__WHAT THIS TASK INVOLVES__
Go through the listing below and return each line that includes "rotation".
◆ ◆ ◆ ◆
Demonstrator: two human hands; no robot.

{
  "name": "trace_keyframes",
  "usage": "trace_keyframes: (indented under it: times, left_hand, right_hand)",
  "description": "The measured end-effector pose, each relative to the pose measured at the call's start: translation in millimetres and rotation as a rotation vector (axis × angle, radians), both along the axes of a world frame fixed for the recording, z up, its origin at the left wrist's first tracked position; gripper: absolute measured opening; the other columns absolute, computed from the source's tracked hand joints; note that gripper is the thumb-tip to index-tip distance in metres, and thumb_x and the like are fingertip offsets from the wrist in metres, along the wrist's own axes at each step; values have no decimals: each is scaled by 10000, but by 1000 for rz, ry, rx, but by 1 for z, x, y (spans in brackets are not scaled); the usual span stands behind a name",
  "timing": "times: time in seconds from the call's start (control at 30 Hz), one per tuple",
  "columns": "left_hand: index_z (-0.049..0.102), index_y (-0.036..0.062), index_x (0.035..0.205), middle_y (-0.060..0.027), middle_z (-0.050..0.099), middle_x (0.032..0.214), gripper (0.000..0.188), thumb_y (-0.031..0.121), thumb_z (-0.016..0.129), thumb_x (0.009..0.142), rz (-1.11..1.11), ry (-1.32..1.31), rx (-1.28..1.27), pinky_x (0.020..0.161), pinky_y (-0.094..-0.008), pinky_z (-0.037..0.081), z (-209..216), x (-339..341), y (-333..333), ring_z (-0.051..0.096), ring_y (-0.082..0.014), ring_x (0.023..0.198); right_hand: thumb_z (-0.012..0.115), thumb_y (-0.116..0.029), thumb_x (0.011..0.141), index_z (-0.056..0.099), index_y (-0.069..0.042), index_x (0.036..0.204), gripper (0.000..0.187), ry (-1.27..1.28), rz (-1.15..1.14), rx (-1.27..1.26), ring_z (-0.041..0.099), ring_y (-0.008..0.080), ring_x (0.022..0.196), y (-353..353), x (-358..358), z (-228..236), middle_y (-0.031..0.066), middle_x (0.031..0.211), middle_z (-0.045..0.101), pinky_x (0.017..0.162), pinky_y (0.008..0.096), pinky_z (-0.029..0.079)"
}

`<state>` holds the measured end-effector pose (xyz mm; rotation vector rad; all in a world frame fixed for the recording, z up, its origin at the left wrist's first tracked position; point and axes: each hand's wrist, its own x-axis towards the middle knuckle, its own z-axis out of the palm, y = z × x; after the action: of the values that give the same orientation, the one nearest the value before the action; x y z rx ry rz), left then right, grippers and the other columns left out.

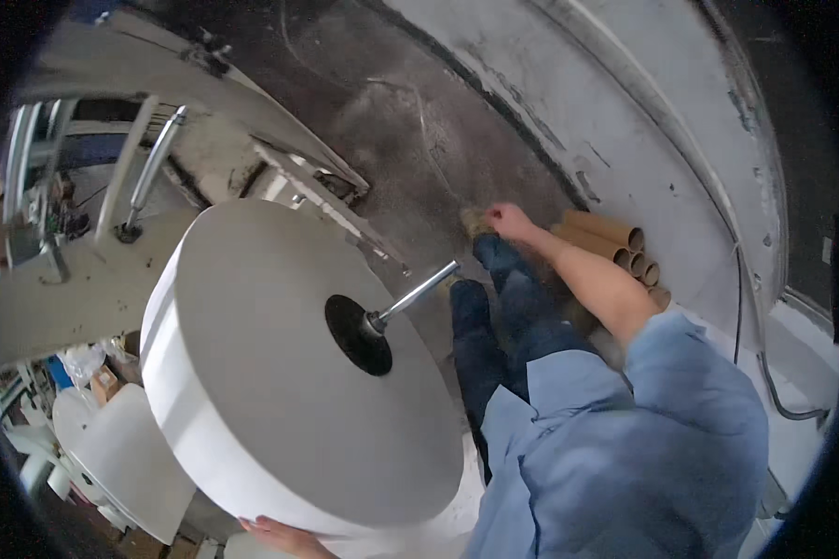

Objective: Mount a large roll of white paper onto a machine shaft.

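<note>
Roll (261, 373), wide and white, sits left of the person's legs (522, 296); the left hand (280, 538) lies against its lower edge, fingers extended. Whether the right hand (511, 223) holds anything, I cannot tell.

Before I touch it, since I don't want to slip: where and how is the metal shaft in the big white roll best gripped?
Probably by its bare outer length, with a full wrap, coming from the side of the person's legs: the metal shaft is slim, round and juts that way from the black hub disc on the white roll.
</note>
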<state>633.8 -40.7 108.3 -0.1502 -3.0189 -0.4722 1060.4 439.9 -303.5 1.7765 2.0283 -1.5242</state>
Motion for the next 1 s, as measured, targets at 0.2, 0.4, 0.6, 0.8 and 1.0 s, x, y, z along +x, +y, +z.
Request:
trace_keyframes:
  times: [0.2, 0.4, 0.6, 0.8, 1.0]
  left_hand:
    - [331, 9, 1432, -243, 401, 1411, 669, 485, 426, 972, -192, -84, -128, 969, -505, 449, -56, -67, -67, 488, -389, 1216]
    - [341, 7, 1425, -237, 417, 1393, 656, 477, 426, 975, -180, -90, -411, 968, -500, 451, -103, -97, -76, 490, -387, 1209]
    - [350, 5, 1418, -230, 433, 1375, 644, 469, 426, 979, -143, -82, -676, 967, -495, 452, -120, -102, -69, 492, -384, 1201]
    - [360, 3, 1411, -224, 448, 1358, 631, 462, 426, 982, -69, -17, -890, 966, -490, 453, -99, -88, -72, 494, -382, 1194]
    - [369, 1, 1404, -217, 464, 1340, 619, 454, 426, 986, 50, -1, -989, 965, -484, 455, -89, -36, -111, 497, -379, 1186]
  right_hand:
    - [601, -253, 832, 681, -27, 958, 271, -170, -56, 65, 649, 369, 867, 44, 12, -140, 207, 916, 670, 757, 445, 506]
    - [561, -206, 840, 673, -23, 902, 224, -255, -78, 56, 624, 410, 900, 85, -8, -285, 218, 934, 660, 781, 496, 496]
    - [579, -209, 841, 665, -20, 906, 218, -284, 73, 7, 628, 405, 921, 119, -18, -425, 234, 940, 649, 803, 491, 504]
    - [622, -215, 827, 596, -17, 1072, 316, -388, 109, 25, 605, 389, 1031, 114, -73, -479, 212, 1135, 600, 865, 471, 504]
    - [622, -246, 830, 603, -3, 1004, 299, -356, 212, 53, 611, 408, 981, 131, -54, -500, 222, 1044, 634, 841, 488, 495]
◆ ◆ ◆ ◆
__RESPONSE AREA__
  "description": "The measured end-effector pose, each relative to the pose measured at the call's start: translation in millimetres and rotation as a rotation vector (axis × angle, radians), both along the axes of a world frame fixed for the recording, z up, its origin at the left wrist's first tracked position; gripper: absolute measured opening; the other columns absolute, computed from the source's tracked hand joints; note that gripper is the thumb-tip to index-tip distance in metres, and thumb_x and the like are fingertip offsets from the wrist in metres, along the wrist's own axes at each step; values have no decimals: each is scaled by 10000, but by 1000 for rz, ry, rx, but by 1 for z, x, y (spans in brackets are not scaled); the usual span stands behind a name",
`<state>` holds the measured end-effector pose (xyz mm; rotation vector rad; all in a world frame fixed for the recording, z up, its origin at the left wrist's first tracked position; point and axes: each hand's wrist, its own x-axis towards the middle knuckle, its own z-axis out of the palm, y = z × x; after the action: of the values that give the same orientation, the one nearest the value before the action; x y z rx ry rz), left then right, grippers and the other columns left out.

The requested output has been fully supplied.